How could we have known?

I don't know. But I can't help but think… she turns sideways in her seat, feet tucked beneath her, facing Lana directly. Do you remember what Marr said? About the Emperor?

Lana wrinkles her forehead. About Revan's plan? I'll admit I wasn't entirely paying attention. Between remembering my death warrant, Darth Marr giving away the Empire's darkest secret without so much as a pause and realizing I'd just let the son of the Grand Master of the Jedi Order be tortured by his own ancestor, I was fairly sure I was about to be murdered rather horribly.

It was a very calm meeting, all things considered. She flashes her a smile, just for a moment, before the thought overtakes her again and she sobers. He said that Revan thought he could succeed, but that the Emperor would prove too powerful- for Revan, or for anyone else. What if Marr was right?

He wasn't.

How can we know that? What if-

He wasn't, Lana says again, rests her hands on her shoulders and her forehead against hers. We won't let him be.

She closes her eyes. If she keeps thinking hard enough, keeps her mind on other things, she can almost drown him out.)

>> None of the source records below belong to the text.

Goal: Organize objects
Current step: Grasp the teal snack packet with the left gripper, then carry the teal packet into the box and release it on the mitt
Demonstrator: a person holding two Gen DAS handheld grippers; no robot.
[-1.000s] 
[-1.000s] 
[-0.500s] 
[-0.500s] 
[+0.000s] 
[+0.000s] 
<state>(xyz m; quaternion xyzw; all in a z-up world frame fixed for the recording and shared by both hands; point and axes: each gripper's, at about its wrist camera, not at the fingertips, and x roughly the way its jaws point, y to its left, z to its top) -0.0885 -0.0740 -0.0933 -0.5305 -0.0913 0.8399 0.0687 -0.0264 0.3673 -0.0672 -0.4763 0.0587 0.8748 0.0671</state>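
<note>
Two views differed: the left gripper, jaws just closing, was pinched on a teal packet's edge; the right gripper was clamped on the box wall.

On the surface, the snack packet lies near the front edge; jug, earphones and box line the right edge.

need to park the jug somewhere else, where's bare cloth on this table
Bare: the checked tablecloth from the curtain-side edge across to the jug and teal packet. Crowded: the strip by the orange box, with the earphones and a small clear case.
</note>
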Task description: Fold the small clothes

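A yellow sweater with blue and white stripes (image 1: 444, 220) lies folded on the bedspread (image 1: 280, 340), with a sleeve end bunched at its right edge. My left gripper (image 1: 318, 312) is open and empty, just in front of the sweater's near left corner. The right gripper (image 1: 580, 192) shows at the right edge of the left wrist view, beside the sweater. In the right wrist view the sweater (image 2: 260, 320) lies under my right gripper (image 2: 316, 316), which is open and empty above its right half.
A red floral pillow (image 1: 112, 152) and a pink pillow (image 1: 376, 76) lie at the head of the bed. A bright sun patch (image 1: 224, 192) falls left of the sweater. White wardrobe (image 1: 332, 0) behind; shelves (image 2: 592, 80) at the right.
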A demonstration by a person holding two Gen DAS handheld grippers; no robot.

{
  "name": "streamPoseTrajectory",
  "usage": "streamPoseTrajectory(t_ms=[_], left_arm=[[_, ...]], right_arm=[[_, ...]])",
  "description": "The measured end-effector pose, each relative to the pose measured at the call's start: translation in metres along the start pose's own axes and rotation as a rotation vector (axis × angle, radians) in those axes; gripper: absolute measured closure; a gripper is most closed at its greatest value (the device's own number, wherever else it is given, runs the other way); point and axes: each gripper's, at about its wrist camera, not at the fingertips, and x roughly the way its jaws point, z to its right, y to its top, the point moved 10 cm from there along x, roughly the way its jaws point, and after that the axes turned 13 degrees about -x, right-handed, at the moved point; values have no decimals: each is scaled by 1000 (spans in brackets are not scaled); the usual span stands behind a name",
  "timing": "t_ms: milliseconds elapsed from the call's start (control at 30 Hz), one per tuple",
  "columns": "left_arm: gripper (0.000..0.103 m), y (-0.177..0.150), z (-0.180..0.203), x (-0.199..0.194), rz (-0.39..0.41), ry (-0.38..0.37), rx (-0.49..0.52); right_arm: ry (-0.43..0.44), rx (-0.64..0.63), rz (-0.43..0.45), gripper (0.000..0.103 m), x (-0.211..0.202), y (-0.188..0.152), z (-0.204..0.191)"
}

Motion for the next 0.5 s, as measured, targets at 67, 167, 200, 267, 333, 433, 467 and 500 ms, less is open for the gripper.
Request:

Their visitors gone and her crew dismissed, she and Lana and Theron and Jakarro all sink into chairs almost simultaneously.

Dee-Four's the first to speak. "That went surprisingly well, I think."

"I wasn't expecting a truce, I agree, and bypassing the Dark Council and the Chancellor was a neat little trick. Combining forces- we may actually have a chance at stopping Revan now. And thanks to Theron, we've got a destination."

Theron glances at her with something like gratitude, nodding agreement. "It definitely could have been worse. It's refreshing to see the Republic and the Empire working together without stabbing each other in the back."

Everyone looks at Lana, who crosses her arms defensively and sits up taller. "It was the correct decision. You know that. Everything we learned-"

"And here I thought we could trust each other." Raising his bandaged hand, Theron gestures around the table. "If I was wrong, I'd like to know that now."

"At the risk of sounding egotistical," Lana snarls, chin high, eyes narrowed, "I will not apologize for being right."

(Oh, stars. Did I really-

Yes, Lana. Yes, you did.)

"I'm not even asking for an apology. I just think-"

"Would you both be quiet?" She drops her hands to the tabletop and in the sudden silence that follows the noise echoes around the little room like a blaster shot. "Theron's right, Lana. Your plan paid dividends, to be sure, but you do owe him an apology."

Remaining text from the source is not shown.